The target audience should be distributions and library maintainers.
Linus
From: David Woodhouse [email blocked]
Subject: Re: Simple header cleanups
Date: Thu, 27 Apr 2006 04:17:51 +0100
On Wed, 2006-04-26 at 19:59 -0700, Linus Torvalds wrote:
> Linkages are bad. We _will_ break kernel headers for user space, and
> that's just a undeniable fact.
Agreed. And distributions and library maintainers _will_ fix them. Are
we to deny those people the tools which will help them to keep track of
our breakage and submit patches to fix it?
The current situation is that they all go off and do their own thing to
work around it, instead of submitting those fixes. We need to do better
than that.
> If this is work to try to make kernel headers generally palatable to user
> space, I'm not going to apply it at all. Not now, not early in the 2.6.18
> sequence, not EVER. Because that's not a goal I believe in for a moment.
Kernel headers are never going to be generally palatable to user space.

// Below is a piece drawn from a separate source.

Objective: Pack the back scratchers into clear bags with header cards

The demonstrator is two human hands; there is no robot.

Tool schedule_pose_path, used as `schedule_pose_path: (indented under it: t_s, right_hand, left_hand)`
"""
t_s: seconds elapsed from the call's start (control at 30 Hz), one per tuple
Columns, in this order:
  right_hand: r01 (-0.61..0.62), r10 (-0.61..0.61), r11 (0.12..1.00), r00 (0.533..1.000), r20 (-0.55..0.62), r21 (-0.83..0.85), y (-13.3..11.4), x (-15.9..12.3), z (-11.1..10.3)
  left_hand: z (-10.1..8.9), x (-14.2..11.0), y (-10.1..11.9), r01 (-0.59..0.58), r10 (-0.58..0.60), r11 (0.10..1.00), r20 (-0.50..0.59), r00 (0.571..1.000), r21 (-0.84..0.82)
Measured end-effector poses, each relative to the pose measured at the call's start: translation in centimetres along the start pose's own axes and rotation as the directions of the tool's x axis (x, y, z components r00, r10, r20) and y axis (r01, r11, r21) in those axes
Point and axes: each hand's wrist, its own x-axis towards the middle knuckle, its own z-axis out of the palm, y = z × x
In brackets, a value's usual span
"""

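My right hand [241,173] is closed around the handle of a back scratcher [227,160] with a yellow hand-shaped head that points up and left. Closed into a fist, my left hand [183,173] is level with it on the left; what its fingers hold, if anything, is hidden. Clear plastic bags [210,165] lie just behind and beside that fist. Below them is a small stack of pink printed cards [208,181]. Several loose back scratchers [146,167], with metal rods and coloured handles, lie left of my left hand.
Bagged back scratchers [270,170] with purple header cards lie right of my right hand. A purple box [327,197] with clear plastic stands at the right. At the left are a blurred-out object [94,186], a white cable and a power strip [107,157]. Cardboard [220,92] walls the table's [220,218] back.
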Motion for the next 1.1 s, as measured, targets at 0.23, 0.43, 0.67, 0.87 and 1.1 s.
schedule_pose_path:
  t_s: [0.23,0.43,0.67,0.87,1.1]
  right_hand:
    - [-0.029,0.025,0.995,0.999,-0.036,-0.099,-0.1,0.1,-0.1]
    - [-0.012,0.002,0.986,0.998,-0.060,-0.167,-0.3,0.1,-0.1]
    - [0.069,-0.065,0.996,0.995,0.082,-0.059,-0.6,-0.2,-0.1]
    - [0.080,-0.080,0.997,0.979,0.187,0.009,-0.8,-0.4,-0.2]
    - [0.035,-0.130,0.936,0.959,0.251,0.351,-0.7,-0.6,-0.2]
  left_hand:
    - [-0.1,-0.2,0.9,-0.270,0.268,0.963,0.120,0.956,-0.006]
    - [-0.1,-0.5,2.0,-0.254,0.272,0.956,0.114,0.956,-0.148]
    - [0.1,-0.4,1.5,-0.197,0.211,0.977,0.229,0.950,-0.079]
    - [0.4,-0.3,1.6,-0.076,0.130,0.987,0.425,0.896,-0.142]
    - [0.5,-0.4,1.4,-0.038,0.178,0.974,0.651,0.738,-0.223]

That's always been clear, and it's a large part of the reason why we
wanted the 'export' step -- so that a _subset_ of headers could be
copied out for use by userspace, rather than a complete tarball as has
been used in the past.
> In contrast, if this is work to make it eventually _easier_ for _library_
> people to decide to upgrade their kernel-related information, I'm ok with
> it. But that "target audience" part really is very very important. The
> target audience should NOT be applications including kernel headers.
>
> The target audience should be distributions and library maintainers.
And those are the people I've been talking to over the last week or so.
All the distributions have their own hacks and patches and scripts which
mangle the kernel headers. Some from a vaguely current copy, some from a
copy which was forked years ago and kept vaguely up to date with
syscalls and new ioctls by hand. The results differ wildly from
distribution to distribution, and the end result for the _user_ is a
steaming inconsistent pile of crap.
What I'm trying to do here is centralise that process and let people
work on it together -- and yes, it still needs to go through
distributions and library maintainers. The point is not to go back to
making symlinks from /usr/include/{linux,asm} to the kernel directories
again -- that would be a retrograde step. The point is that distro and
library maintainers can work from what is provided by the kernel to
achieve a consistent and useful result.
That _is_ needed. It's a quality of implementation issue.
--
dwmw2
From: Linus Torvalds [email blocked]
Subject: Re: Simple header cleanups
Date: Wed, 26 Apr 2006 20:31:00 -0700 (PDT)
On Thu, 27 Apr 2006, David Woodhouse wrote:
>
> Agreed. And distributions and library maintainers _will_ fix them. Are
> we to deny those people the tools which will help them to keep track of
> our breakage and submit patches to fix it?
No. As mentioned, as long as the target audience is distributions and
library maintainers, I definitely think we should do help them as much as
possible. Our problems have historically been "random people" who have
/usr/include/linux being the symlink to "kernel source of the day", which
is an unsupportable situation.
(And yes, for a short while back in the early nineties, that symlink was
even the proper thing to do. But exactly because it's unsupportable, it
pretty quickly got to be a "don't do that then", but I still occasionally
hear from people who use bad distributions).